Exercise requirements - Each line in the entries below that holds the string "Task" is to be listed.

(Beginning of Data for this exercise)

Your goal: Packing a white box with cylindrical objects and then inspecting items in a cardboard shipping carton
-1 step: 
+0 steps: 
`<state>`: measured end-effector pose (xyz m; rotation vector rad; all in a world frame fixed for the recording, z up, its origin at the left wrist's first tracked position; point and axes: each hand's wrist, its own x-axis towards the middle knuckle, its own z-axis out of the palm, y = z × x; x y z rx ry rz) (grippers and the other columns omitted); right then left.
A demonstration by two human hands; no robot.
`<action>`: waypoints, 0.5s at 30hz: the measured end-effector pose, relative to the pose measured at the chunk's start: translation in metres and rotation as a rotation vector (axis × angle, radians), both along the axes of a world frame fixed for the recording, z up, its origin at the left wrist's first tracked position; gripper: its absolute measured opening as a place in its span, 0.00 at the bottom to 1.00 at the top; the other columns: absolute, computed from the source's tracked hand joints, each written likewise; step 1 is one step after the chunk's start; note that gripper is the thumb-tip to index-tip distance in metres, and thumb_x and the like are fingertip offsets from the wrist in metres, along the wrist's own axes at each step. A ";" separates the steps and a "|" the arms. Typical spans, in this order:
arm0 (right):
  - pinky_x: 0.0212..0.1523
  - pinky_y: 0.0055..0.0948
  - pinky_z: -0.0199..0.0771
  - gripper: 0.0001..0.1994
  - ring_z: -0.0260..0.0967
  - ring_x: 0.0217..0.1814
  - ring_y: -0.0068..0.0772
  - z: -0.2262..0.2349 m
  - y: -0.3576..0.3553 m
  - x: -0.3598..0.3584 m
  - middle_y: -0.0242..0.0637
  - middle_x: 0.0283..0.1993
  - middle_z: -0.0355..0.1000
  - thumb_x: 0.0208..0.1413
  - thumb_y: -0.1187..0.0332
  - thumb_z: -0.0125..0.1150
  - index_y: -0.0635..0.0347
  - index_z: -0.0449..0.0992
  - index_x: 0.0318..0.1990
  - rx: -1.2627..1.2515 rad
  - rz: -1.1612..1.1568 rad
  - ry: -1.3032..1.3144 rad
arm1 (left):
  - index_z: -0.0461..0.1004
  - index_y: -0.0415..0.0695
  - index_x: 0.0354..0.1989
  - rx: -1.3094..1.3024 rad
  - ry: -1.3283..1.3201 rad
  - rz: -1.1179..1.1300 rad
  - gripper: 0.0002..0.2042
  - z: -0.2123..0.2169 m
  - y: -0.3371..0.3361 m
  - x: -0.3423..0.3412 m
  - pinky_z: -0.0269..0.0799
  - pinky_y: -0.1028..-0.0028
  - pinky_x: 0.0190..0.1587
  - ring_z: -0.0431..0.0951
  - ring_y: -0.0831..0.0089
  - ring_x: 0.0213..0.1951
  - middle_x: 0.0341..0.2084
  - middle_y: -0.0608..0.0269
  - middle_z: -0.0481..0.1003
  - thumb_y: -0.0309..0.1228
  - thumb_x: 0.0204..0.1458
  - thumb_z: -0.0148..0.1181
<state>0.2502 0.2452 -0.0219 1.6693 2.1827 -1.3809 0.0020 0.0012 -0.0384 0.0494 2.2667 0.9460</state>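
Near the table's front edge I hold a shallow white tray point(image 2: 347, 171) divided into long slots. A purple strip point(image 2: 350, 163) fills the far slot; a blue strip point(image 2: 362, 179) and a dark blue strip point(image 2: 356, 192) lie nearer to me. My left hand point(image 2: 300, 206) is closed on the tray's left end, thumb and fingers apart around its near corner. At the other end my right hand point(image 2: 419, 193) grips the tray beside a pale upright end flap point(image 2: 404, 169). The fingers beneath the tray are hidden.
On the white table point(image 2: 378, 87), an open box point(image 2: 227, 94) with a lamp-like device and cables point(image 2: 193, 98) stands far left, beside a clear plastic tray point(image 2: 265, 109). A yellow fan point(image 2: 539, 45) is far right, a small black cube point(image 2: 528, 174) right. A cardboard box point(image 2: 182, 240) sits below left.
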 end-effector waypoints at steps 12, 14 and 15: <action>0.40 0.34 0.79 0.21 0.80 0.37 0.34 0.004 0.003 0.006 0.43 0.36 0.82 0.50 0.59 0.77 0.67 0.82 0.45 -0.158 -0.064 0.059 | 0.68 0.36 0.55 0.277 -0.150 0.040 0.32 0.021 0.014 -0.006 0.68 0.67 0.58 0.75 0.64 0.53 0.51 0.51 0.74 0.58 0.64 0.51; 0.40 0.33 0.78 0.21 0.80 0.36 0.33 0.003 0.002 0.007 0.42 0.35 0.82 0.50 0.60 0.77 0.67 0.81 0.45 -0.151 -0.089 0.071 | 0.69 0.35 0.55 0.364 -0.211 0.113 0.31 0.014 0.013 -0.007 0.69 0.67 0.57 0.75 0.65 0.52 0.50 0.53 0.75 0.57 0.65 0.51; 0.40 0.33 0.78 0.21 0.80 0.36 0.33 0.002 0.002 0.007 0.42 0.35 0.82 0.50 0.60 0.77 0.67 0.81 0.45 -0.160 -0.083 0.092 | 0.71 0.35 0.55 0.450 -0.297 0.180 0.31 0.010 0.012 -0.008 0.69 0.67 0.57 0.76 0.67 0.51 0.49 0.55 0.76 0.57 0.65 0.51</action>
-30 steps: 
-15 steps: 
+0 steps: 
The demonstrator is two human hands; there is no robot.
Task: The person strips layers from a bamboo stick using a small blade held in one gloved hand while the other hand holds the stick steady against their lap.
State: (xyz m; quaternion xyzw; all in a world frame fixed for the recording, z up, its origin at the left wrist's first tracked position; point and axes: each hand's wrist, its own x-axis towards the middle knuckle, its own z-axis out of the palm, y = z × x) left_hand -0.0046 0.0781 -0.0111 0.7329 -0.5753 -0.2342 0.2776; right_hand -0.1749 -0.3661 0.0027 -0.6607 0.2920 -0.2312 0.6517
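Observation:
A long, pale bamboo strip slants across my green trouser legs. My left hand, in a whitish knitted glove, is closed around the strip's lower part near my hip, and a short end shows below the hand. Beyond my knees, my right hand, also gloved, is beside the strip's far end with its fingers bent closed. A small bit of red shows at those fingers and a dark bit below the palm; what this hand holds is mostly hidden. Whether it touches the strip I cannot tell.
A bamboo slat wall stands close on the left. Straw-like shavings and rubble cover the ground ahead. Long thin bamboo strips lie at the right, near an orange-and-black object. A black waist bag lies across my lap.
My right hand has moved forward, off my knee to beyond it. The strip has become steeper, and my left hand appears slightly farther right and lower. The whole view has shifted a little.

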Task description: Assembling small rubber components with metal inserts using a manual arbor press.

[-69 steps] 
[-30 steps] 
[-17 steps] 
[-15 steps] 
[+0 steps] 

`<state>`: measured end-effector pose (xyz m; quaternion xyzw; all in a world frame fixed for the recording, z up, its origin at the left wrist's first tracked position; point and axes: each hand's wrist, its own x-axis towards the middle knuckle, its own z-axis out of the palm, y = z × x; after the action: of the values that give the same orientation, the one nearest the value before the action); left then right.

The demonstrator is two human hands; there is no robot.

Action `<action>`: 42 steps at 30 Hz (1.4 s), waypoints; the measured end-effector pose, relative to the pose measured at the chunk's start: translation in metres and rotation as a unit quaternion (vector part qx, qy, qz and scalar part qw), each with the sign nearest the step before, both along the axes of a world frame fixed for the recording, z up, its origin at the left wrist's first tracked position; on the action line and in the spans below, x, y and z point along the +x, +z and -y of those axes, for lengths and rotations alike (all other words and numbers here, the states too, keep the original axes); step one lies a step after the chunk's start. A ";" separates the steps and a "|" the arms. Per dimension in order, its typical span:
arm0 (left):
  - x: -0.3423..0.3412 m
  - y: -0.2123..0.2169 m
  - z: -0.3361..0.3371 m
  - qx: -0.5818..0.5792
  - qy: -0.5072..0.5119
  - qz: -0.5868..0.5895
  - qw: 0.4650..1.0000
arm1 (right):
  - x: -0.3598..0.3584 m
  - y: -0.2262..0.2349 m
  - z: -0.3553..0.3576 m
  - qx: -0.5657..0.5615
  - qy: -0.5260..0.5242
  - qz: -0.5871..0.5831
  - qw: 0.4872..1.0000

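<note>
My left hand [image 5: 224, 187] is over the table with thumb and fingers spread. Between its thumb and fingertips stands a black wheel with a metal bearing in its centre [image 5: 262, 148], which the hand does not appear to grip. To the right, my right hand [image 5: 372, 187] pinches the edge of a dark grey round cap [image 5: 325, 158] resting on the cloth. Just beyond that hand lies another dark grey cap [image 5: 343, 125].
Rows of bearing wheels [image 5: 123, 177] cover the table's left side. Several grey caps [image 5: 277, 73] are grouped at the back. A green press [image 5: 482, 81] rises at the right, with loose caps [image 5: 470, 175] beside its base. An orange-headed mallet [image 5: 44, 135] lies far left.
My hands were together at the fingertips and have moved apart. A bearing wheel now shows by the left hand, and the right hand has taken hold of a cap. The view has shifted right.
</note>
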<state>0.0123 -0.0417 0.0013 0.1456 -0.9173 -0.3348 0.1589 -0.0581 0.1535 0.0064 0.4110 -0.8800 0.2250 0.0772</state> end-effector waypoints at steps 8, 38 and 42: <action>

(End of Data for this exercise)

Solution below -
Task: The person strips layers from a bamboo stick using a small blade held in one gloved hand while the other hand holds the stick steady against their lap.
Task description: Assembling small rubber components with metal inserts using a manual arbor press.

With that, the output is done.